お久しぶりです!おくでぃです。今回は聞いたことあるけどイマイチよくわからない「荘園」について紹介します。
よーわからん単語
日本史でよく出てくるけどイマイチわからない単語。そんなものの筆頭が「荘園」ではないでしょうか。
奈良時代から戦国時代にかけて存在した中央貴族や寺社による私的大土地所有の形態。また、その私有地。個人が開墾したり、他人からの寄進により大きくなった。鎌倉末期以後、武士に侵害されて衰え、応仁の乱および太閤検地(たいこうけんち)で消滅。
辞書で引いてみてもさっぱり・・・わからない。
そんな「荘園」について一冊まるまる割いたのが本書のレアな点です。
荘園について理解するためには、まずは「公地公民」から理解しなければなりません。
荘園とはなにか
荘園は歴史は七四三年に発布された墾田永年私財法から始まります。
なぜか口ずさみたくなる墾田永年私財法。笑
みなさんも名前は覚えているかと思います。
荘園の歴史は長く、約七五〇年もの歴史があります。
荘園の荘の字は「建物」を園の字は「土地」を指し、私有の農園のことだ。
荘園=私有の農園だと思ってください。
荘園はのちに、税の免除や使節の立ち入りを拒否する特権が与えられたりしました。
私有があるならば対義語として公有がありますよね?
そうなんです。実は荘園ができる前は全ての土地が公有されていました。
それが「公地公民」です。
超大国「唐」を真似する
六一八年に隣国で超大国「唐」が誕生しました。唐の中央集権的な統治体制を真似した日本は、律令国家を築き上げました。
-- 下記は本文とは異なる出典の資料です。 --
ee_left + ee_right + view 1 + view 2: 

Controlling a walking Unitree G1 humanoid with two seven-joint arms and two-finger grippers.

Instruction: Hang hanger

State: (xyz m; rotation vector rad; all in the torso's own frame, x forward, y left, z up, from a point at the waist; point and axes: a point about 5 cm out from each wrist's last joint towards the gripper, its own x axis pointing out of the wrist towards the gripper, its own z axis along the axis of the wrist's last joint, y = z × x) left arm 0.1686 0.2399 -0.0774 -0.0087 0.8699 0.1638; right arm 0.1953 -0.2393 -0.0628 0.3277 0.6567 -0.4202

「律令」というルールに従う。その制度を「律令制」と呼びます。
律令制では、土地と人民は国家のもの。つまり「公地公民」を原則としていました。
その目的は、国家が土地を人民に平等に分配し、生活を送ってもらい、そこから得た収穫物を税として徴収することにありました。
「平等」は素晴らしい概念ですが、完璧なものではありませんでした。
新しく開墾しても私有を認めなかったので、新しい農地を生み出すインセンティブが働かず、富は増えていきません。
せっかく開墾しても国家のものになるのならば誰が働くことでしょうか?いや働かない!
社会主義国家が失敗した理由と同じことが律令国家では起きていました。
新しく開墾されないと農地は増えません。しかし人口は増えていきます。
すると人民に配る口分田が足りなくなってしまうのは明らかです。
そこで農地を増やすためにも致し方なく、私有を認めたのが墾田永年私財法でした。
するとこれまでは100%「公地公民」だったのが、荘園の割合が増えていきます。
アルバイト先としての荘園
こうして墾田永年私財法をきっかけにできたのが初期荘園と言います。
初期荘園にはそこで専属で働く農民はいません。
収穫の2〜3割を納めさえすれば、自由に初期荘園の農作をすることができました。
当時は国家から借りた口分田もあリます。
生活費は口分田で稼ぎ、+αで稼ぎたい場合は荘園を耕す。
パートタイムのような働き方や使い方もされたというのが面白かったです。
小さな世界としての荘園
荘園の誕生により、どんどん公地は減っていきました。
すると税収も減っていき、国家はますます貧しくなっていきます。
律令制(公地公民)を守ろうと、荘園整理令を出して、公地に戻そうとする動きもありましたが、
時代には逆らえず、荘園は増えていきます。
開梱した土地を貴族や寺社に寄進することで、税金を免除してもらったりと、荘園は独自の進化を遂げていきます。
国家に捧げるべき税金や役人の立ち入りを拒否できたり独自の世界を形成していった荘園。
その領主権は、荘園にそうした特権を与えたのが天皇家・摂関家の本家。寄進を仲介したのが貴族の領家。そして在地領主が務める荘官。こうした3重の支配構造のもとにありました。
さいごに
東京一極集中を批判する声をよく聞きます。その際にセットで言われるのが地方創生や地方分権があります。
荘園を通してみることで、小さな地域の自治権を最大にし、中央集権国家の役割を最小にした世界を覗く事ができます。
貨幣での納税を認めたりと柔軟性もあり、物流の効率化も図れたことで荘園制度はうまくいったケースもあります。
本書を読むまでは「荘園」ときくと、貴族や寺社が勝ってに土地を増やして囲っていった悪い印象がありましたが、
本書を読んでからはその存在が豊かさを引き出し、日本社会に与えた影響の大きさを知り、新しい一面を見ることができました。
日本史に興味ある人ならば非常に良い知識得られる一冊だと思います。